Va esta columna por vosotros, hombres y mujeres, niños y niñas, que seguís creyendo en el amor, incluso en días como el de hoy. Contad conmigo para la cabecera de la manifestación en la que se grite que sí, un sí muy grande, que sí seguimos creyendo en él, contra el viento y la marea de la opinión publicada, posiblemente a regañadientes, fiscal de buenas voluntades; esa que afirma que el amor es una construcción social, un saco de estereotipos artificiales, la Línea Maginot del patriarcado. Y os hablo, con pasión y sin reserva, del amor, ese del que soy afiliado de número y cuota; tribuno encantado en capilla de última temporada, por final y definitiva.

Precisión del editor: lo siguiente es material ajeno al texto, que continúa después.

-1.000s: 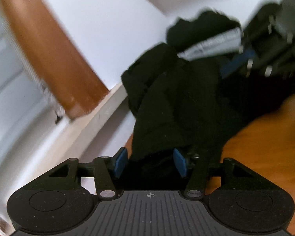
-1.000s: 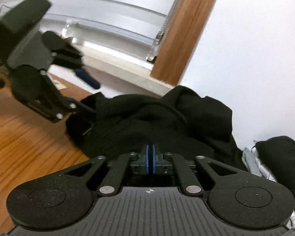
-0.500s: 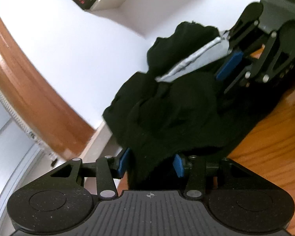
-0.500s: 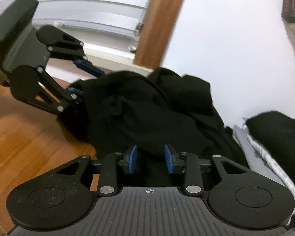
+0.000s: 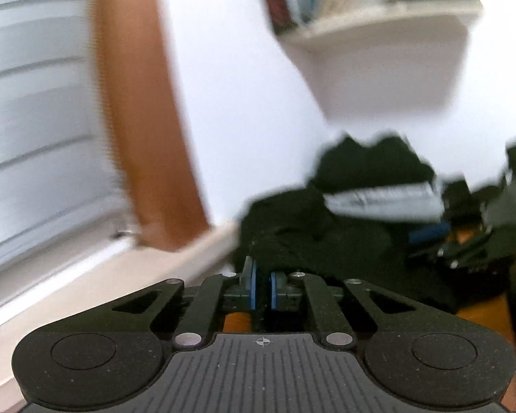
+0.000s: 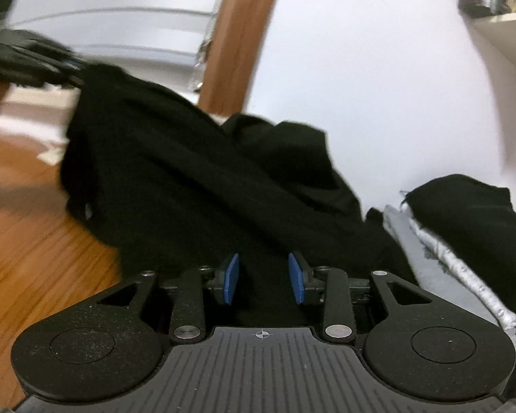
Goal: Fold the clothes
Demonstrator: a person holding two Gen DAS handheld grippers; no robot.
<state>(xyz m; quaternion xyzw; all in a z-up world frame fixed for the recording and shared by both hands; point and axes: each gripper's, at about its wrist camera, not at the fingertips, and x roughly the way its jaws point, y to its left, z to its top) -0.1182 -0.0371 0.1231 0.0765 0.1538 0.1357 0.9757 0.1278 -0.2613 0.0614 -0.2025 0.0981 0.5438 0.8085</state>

Por encima de las exigencias de la amígdala cerebral, de las premuras de las hormonas, y sin conceder demasiado crédito a quienes desdeñan las mariposas en la barriga, los pulsos a ritmo de mambo o el disimula que te está mirando de simples constructos, creo en el amor como aspiración y camino. Y creo en él con la inquebrantable fe de un blasfemo, apartando rosas y espinas. Caeré en su defensa como un Savonarola en la hoguera que encienden los descreídos, esos y esas que miran con mohín y espanto, no pocas veces fingido, la manifestación pública del amor. Arderé sin dejar de repetir que, sin amor, la vida es un procedimiento administrativo, el Reglamento Hipotecario o la composición de un champú anticaspa; cosas sin duda útiles, pero por las que no creo que nadie pueda sentirse áspero, tierno, liberal, esquivo, alentado, mortal, difunto o vivo.

Sin disimulo: hay que tirarse a la calle, amar y querer más. Dejar notas escondidas y besos de marinero, en Time Square, o en la Calle Moreti volviendo de tomar un helado. Hay que amarse sin vergüenza, sin red, sin pereza. Mirad: yo lo probé. Y quien lo probó, lo sabe.